# New 210 Rs



## MJV (Apr 19, 2012)

We have purchased a new 2011 Outback 210 RS. Have not used it yet, as parks will not open for a couple of weeks yet.
Have allready modified that big empty space under the jack knife couch to gain 3 ft by 2ft of storage , and now can access the pump for winter maintiance without removing the couch each time. We will camp with our Good Sam. Chapter --Saskatoon Sunseekers---on the May long weekend. We hope we will get in a "shake down "couple of days before that though to get used to this new trailer. Joined this Form today. Surprised that a group of Outback owners exist! Hope to enjoy interaction with the form in the future.


----------



## Oregon_Camper (Sep 13, 2004)

Welcome...Welcome...Welcome.

Glad you found us.









Congrats on the newOutback. You're going to LOVE it.
















Enjoy your shakedown trip. If you want to check out the unit in greater detail, click on the link in my sig file and grab the Pre-Delivery Inspection document. Will take you while, but you might find stuff that needs a quick repair.


----------



## 2girls4mom (Feb 26, 2012)

Welcome and enjoy your new TT! I have learned A LOT from the forum- my DH is sometimes surprised when I bring up a TT topic that I previously known nothing about. Say... Rear gears on the TV and tank maintenance! 

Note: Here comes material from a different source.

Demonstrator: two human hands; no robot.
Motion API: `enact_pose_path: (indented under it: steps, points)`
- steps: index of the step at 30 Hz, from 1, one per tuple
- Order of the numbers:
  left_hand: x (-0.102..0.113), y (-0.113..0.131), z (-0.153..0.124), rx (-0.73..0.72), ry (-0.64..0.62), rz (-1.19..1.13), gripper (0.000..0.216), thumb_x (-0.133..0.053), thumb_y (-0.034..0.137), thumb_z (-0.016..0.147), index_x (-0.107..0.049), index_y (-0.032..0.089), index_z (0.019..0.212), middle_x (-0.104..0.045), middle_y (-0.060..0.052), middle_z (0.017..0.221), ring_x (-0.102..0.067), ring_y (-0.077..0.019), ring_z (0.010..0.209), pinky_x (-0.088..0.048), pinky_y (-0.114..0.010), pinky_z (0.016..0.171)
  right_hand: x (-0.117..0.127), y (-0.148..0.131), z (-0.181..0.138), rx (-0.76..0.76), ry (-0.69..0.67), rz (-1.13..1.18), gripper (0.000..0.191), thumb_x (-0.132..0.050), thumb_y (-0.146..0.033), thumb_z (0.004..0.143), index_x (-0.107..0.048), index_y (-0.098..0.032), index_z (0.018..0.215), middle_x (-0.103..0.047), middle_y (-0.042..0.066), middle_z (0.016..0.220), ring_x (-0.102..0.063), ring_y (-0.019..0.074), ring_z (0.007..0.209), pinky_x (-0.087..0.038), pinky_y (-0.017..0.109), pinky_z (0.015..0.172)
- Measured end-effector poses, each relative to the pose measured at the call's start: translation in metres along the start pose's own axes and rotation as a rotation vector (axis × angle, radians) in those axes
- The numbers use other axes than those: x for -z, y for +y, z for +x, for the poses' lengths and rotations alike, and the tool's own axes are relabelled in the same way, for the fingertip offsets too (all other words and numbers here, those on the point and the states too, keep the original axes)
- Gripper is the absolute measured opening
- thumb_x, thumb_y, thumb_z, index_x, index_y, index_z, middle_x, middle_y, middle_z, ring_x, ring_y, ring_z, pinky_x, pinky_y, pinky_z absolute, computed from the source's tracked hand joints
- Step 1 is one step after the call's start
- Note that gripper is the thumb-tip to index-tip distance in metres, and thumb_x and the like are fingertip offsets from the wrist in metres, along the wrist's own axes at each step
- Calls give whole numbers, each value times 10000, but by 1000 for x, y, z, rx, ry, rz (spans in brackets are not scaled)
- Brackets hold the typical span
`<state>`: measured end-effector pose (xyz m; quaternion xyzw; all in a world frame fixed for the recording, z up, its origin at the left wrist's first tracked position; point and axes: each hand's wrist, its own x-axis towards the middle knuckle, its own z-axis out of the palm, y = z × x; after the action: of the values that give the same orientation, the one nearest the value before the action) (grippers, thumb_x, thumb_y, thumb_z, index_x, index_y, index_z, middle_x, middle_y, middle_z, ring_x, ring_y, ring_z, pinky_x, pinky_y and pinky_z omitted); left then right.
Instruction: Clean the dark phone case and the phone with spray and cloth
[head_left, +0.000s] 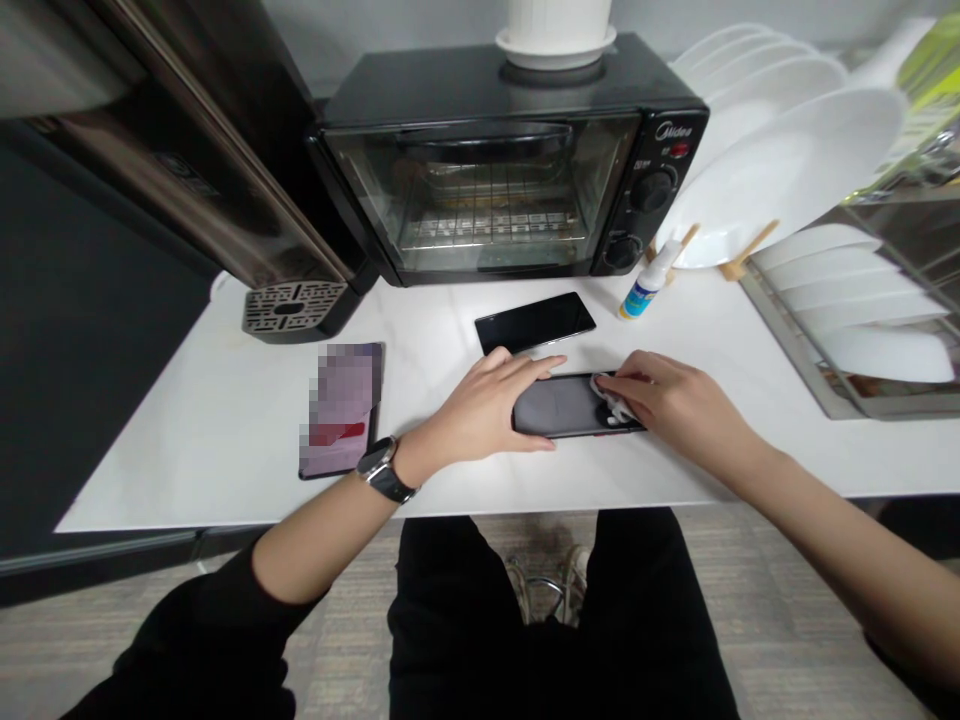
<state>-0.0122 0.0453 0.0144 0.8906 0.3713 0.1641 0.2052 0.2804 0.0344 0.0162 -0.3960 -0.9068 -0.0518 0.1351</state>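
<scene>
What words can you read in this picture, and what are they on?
"Midea": on the black oven, above its knobs.
Tiny print beside the top knob: too small to read.
Label on the little bottle: too blurred to read.
Screen of the left phone: blurred, unreadable.
The middle phone and the white cloth on it: no words show.

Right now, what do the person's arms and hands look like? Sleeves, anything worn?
Both hands bare, no gloves or rings visible. Left hand: dark watch with black strap on the wrist, black sleeve ending near the elbow. Right hand: nothing on the wrist, forearm uncovered as far as the frame shows.
</scene>
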Motion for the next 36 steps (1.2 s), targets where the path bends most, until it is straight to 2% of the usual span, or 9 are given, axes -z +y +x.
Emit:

Again, welcome and have a great time out on the road!

S


----------



## MJV (Apr 19, 2012)

Thank You!
I have found a couple of minor issues so far. Hope no problems when we add the water (has been to "iffy" weather to do so yet) Had a very good "pre delivery " with the dealership, Lardner's Trailer Sales of Saskatoon. Which I believe is still a "family" buisiness. as we purchased the trailer from Kelly Lardner. They do seem to care! M.V.


----------